I may be way out of line with this, but I’m trying to remember when we stopped using quotation marks with the term gay “marriage.”
Wise words, Immortalitas.
[16] Immortalitas Equestris
I am not a priest but a lawyer
And therefore will your soul be eternally condemned. Take heart, though. You will be at least one level up from the Marketing people. In the meantime, that was a good post. Especially this:
Therefore, what recognition the state gives to marriage is simply a recognition of something that already existed.
What we have today is an attempt by some to make the state the creator of marriage and thus the final arbiter of what is marriage.
A very clear and concise summary. I shall remember that.
carl
Carl, is there a level reserved for bloggers?
[20] Br_er Rabbit
[I]s there a level reserved for bloggers?
Only the bad ones. You know, like those who have brought such turmoil onto God’s chosen instrument - the Episcopal Church. I suspect that Matt Kennedy is toast seeing as he is the Meanest Blogger Ever. However, the harmless inoffensive maternal dolphin-like bloggers should be just fine.
carl
Immortalitas Equestris (16), thank you for your kind words. For what it’s worth, I have put what I believe into practice a few times, and presided at Sacramental marriages that the County Clerk knew nothing of.
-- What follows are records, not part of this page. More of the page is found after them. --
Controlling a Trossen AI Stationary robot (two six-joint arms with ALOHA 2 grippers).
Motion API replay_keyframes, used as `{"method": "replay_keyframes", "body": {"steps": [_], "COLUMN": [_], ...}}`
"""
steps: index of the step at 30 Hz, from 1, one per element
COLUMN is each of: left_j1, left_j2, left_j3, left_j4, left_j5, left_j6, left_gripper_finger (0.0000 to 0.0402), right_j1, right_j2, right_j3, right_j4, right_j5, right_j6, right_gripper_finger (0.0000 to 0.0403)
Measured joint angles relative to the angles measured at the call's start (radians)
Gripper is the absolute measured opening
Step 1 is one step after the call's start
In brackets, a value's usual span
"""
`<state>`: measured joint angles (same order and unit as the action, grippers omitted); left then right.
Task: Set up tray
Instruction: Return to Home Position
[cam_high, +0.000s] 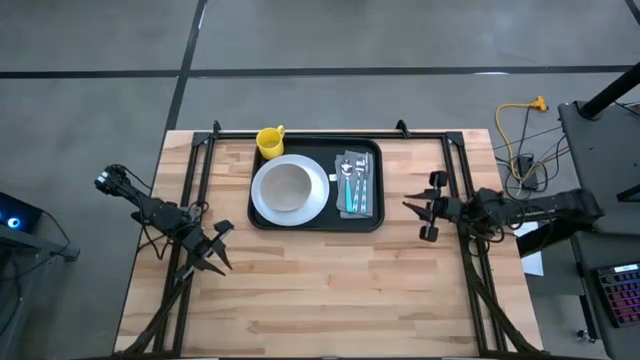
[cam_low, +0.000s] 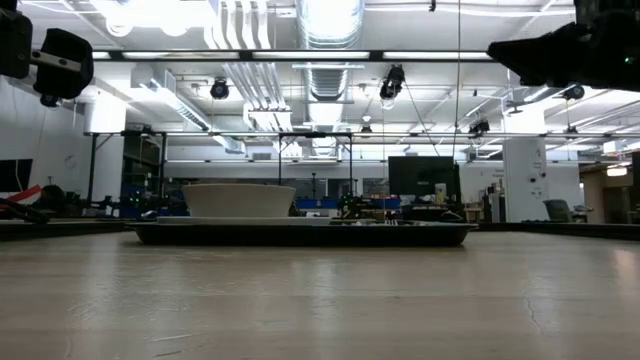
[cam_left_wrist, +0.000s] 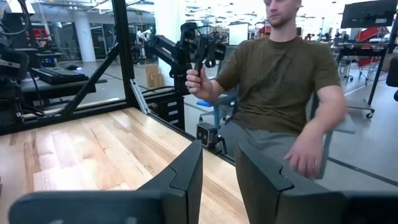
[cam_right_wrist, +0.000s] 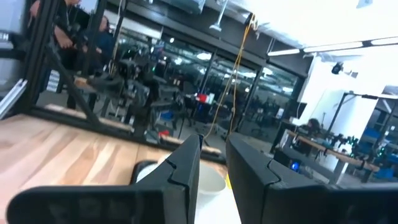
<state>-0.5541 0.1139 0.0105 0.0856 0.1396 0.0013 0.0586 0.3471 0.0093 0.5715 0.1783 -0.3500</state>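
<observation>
A large flat black rectangular tray (cam_high: 316, 224) with rounded corners and a low raised rim is lying on the light wooden slatted table (cam_high: 330, 290). It is sitting toward the table's far edge, between the two arms and touching neither. A round white plate (cam_high: 323, 192) is filling the tray's left half, and a white bowl (cam_high: 287, 187) is sitting on that plate. In the low view the tray (cam_low: 300, 236) is showing as a thin dark slab, with the bowl (cam_low: 240, 200) rising above its left part. A gray napkin (cam_high: 357, 168) is lying on the tray's right half, carrying blue-green and white cutlery (cam_high: 352, 192) too small to tell apart. A yellow cup (cam_high: 270, 141) is standing at the tray's far left corner; whether it is on the rim or just beyond it cannot be told.

The left gripper (cam_high: 218, 250) is hanging over bare wood near the table's left side, well apart from the tray. Its fingers (cam_left_wrist: 186, 171) are standing a narrow gap apart and holding nothing. The right gripper (cam_high: 410, 206) is hovering just right of the tray and pointing toward it. Its fingers (cam_right_wrist: 183, 165) are also parted by a narrow gap, gripping nothing. Beyond the left gripper (cam_left_wrist: 219, 152), a seated person in an olive T-shirt (cam_left_wrist: 280, 81) is grasping a dark handle.
</observation>
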Motion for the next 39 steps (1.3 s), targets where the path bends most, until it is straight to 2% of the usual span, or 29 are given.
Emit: {"method": "replay_keyframes", "body": {"steps": [9,15,20,39], "left_j1": [0.000,0.000,0.000,0.000], "left_j2": [0.000,0.000,0.000,0.003], "left_j3": [0.000,0.000,0.000,0.000], "left_j4": [0.000,0.000,0.000,0.000], "left_j5": [0.000,0.000,0.000,0.000], "left_j6": [0.000,0.000,0.000,0.000], "left_gripper_finger": [0.0077,0.0077,0.0077,0.0077], "right_j1": [0.000,0.000,-0.001,0.000], "right_j2": [-0.197,-0.311,-0.324,-0.319], "right_j3": [0.000,0.001,0.011,0.013], "right_j4": [-0.330,-0.545,-0.557,-0.561], "right_j5": [-0.011,-0.057,-0.022,-0.022], "right_j6": [0.052,0.007,-0.020,0.001], "right_gripper_finger": [0.0068,0.0068,0.0068,0.0068]}}
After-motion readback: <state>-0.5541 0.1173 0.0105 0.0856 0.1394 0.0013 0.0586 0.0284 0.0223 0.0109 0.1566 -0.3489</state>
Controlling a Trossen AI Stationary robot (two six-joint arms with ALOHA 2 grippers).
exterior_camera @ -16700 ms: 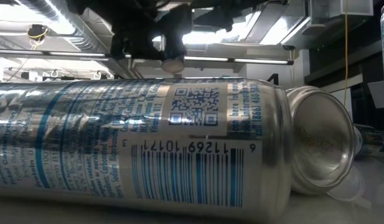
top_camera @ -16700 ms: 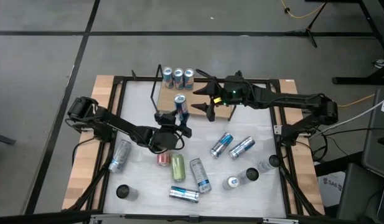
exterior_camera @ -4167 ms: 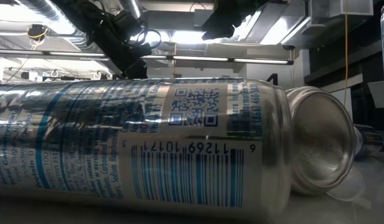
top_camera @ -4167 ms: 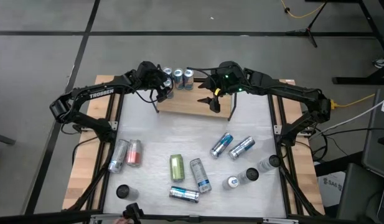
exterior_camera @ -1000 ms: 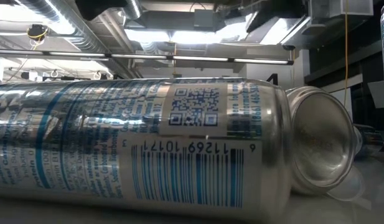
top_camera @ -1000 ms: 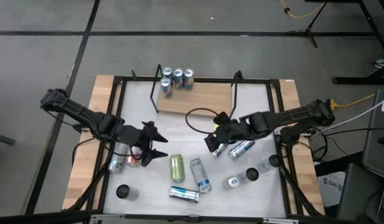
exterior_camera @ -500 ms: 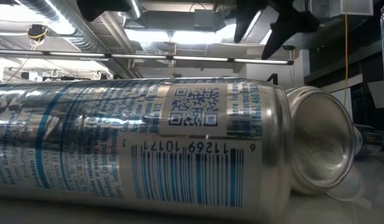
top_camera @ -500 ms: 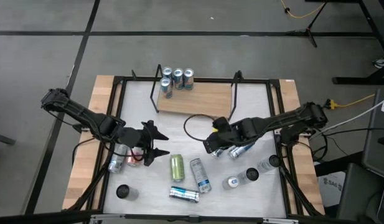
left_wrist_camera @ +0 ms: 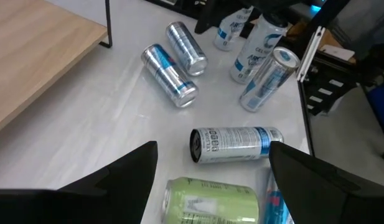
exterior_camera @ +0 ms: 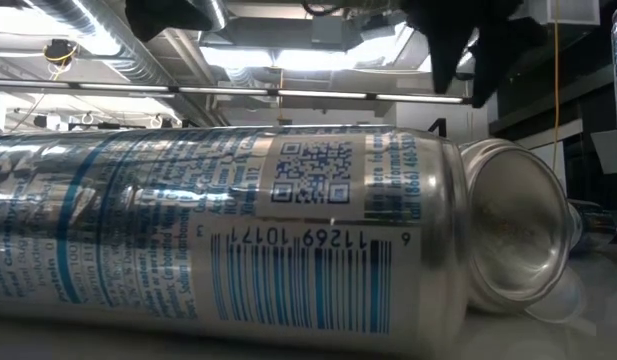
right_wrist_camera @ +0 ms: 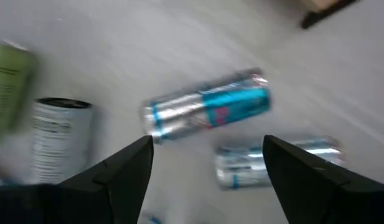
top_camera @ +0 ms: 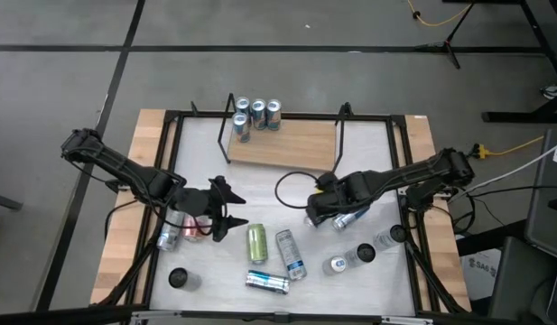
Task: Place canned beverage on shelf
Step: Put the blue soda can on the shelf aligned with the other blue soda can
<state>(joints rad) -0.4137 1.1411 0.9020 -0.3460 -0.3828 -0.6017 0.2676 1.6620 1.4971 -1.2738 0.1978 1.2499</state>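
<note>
Since a moment ago, the right gripper (top_camera: 311, 217) has edged further over the two blue-and-silver cans lying side by side on the right of the table, while the left gripper (top_camera: 231, 209) has barely shifted. Seen from the right wrist, the right gripper's fingers (right_wrist_camera: 120, 171) are spread apart with nothing between them, and one blue-and-silver can (right_wrist_camera: 207, 112) lies just ahead, a second can (right_wrist_camera: 276, 162) beside it. The left gripper, over the left middle of the table, is also spread and empty; its wrist view shows a green can (left_wrist_camera: 207, 199) lying just ahead between its fingers. A red can (top_camera: 193, 227) lies just under the left arm.

The shelf (top_camera: 283, 143) stands at the far edge of the table with four cans (top_camera: 257, 115) upright at its left end; the rest of its wooden board is bare.

The step in hand appears to be reaching for the next can. Next, the right gripper likely needs to lower around the nearer lying can, close on its body, then turn it upright for the shelf's free space.
</note>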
Each of the cases involved seniors who’d outlived their spouses and found a new person with whom to share the last years of their lives, but because of the ways in which US laws and regulations have been written, would have ended up losing their pensions or possibly their homes if they were to get ‘legally’ remarried. I’ve known a lot of such couples who’ve chosen to simply live together (I was a hospital and hospice chaplain post-military, and so spent a lot of time with the elderly); these, though, were people who, because of their Christian faith, were unwilling to live together outside the bond of Marriage, but couldn’t marry and survive financially. I cleared such services with my bishop, of course, (he said that these were ‘pastoral exceptions to the general rule’) but as I said before, I don’t remember being hired by the County Clark’s office to be a ‘marriage functionary’.
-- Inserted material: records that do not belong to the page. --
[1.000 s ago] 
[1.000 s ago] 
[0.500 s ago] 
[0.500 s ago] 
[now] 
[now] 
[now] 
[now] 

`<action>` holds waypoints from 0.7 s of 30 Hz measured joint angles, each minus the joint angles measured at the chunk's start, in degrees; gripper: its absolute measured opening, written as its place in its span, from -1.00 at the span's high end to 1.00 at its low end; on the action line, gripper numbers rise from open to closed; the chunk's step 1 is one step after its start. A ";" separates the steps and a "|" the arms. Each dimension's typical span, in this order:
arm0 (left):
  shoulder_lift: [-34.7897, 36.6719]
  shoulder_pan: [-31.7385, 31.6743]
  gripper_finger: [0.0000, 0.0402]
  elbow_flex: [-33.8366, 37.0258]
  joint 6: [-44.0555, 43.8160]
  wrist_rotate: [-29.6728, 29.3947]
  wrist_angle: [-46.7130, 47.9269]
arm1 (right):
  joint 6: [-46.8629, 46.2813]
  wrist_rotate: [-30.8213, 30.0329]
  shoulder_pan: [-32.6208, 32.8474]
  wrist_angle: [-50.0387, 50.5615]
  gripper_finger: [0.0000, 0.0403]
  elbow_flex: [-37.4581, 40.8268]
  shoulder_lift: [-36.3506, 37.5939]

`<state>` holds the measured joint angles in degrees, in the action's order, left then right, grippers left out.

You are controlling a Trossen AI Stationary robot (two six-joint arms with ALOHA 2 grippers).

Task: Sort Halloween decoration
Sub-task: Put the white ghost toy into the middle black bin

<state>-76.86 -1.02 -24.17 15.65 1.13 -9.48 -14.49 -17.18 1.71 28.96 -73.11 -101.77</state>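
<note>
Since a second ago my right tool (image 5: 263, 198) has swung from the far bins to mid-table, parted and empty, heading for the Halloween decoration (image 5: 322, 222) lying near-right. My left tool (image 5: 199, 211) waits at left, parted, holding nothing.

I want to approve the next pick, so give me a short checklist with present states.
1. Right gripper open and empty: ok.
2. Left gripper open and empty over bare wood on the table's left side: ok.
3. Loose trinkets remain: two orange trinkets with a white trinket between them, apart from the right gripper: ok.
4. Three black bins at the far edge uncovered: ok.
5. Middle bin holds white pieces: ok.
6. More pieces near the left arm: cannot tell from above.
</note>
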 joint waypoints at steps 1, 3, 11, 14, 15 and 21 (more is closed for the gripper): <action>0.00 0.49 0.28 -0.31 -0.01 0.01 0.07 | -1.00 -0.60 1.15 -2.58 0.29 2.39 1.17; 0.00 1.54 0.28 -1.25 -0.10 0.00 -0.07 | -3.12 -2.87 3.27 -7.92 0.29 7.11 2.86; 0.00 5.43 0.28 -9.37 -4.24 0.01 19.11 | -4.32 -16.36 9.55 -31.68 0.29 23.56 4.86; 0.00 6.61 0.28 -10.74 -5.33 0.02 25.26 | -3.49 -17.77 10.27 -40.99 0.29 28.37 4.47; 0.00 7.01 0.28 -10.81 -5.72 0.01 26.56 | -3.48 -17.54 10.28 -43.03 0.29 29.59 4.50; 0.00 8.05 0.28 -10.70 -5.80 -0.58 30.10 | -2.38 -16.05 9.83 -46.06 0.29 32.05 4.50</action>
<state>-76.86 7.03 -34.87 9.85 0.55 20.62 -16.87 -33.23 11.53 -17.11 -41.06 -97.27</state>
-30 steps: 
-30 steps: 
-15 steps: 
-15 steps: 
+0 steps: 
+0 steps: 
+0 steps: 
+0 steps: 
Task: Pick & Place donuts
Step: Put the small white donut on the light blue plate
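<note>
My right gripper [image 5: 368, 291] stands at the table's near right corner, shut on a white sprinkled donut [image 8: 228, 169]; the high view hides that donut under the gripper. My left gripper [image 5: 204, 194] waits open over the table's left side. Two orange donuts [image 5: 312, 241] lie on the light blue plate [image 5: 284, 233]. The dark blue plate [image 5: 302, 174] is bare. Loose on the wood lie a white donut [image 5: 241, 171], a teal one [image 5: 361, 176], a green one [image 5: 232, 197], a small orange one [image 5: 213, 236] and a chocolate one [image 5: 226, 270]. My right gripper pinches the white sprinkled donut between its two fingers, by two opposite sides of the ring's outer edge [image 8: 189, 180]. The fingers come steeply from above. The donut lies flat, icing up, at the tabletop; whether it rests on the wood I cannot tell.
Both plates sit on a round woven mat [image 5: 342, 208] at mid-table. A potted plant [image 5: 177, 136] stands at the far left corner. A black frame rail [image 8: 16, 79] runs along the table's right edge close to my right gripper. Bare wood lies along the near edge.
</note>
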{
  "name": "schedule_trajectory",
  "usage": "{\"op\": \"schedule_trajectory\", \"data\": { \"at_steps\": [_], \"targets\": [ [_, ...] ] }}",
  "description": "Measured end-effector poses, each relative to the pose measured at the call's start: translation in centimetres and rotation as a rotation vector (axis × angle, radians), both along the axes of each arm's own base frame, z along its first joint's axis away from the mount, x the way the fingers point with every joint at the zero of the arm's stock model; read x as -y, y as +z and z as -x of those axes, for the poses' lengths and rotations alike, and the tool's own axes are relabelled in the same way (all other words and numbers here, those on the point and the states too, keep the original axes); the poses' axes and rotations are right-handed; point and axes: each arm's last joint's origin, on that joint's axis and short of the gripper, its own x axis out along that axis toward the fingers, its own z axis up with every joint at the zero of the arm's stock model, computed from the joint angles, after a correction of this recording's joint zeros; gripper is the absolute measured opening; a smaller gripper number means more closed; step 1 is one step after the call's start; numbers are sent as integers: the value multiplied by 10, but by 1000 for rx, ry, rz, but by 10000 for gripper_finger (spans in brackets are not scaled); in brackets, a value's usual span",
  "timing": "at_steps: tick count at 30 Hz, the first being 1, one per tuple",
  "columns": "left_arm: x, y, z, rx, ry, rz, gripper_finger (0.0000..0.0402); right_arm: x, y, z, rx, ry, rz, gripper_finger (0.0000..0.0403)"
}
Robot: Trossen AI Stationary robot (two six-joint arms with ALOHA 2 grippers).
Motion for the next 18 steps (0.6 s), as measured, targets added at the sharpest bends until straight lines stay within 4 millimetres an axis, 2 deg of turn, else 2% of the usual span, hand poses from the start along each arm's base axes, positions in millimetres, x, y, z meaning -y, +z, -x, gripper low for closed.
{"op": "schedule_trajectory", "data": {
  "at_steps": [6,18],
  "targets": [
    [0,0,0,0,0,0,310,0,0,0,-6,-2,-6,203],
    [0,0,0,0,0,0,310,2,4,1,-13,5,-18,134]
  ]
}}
It wouldn’t be difficult for clergy who desired to simplify things for the couple to just pay ten bucks to become a Notary Public, and “do” the civil ceremony after the religious one (when the register is being signed, add another, secular sheet of paper around for signatures, then afix your seal), thus keeping the two separate without forcing the couple to have a separate civil ceremony, given that the ‘civil ceremony’ needn’t include more than “You gotta license?. Okay, do you… And do you… I now pronounce you… Next?”. [In any one I were to do, that last ellipse would ‘husband and wife’, whatever state law says about the possible varieties of corporate or individual mergers.]
Sorta on topic, but I found the recent election of a lesbian as mayor of Houston to be kind of scary. Portland, Or., I can somewhat understand - but Houston, Texas? ‘Ol Sam must be spinning in his grave.
I think it is an excellent opening post by Carl 12-11-2009 at 04:41 PM I agree, sexual matters are increasingly seen as private and individual rights.
In the UK legislation has civil partnerships for same sex couples as opposed to marriage for mam and woman. However most of the pro-gay supporters call it marriage and some of the media is starting to as well. The pro-gay supporters frequently refer to the law allowing same sex relations and objecting to anyone who disagrees whilst at the same not acknowledging the law concerning the difference bewteen civil partnerships and marriage.
So two reasons why same sex relations will be considered, we are dealing with people with no regard for anything apart from it, or anyone elses view apart from it, and a determination to educate the younger generation about a sexual oreienation that cant even repoduce a younger generation.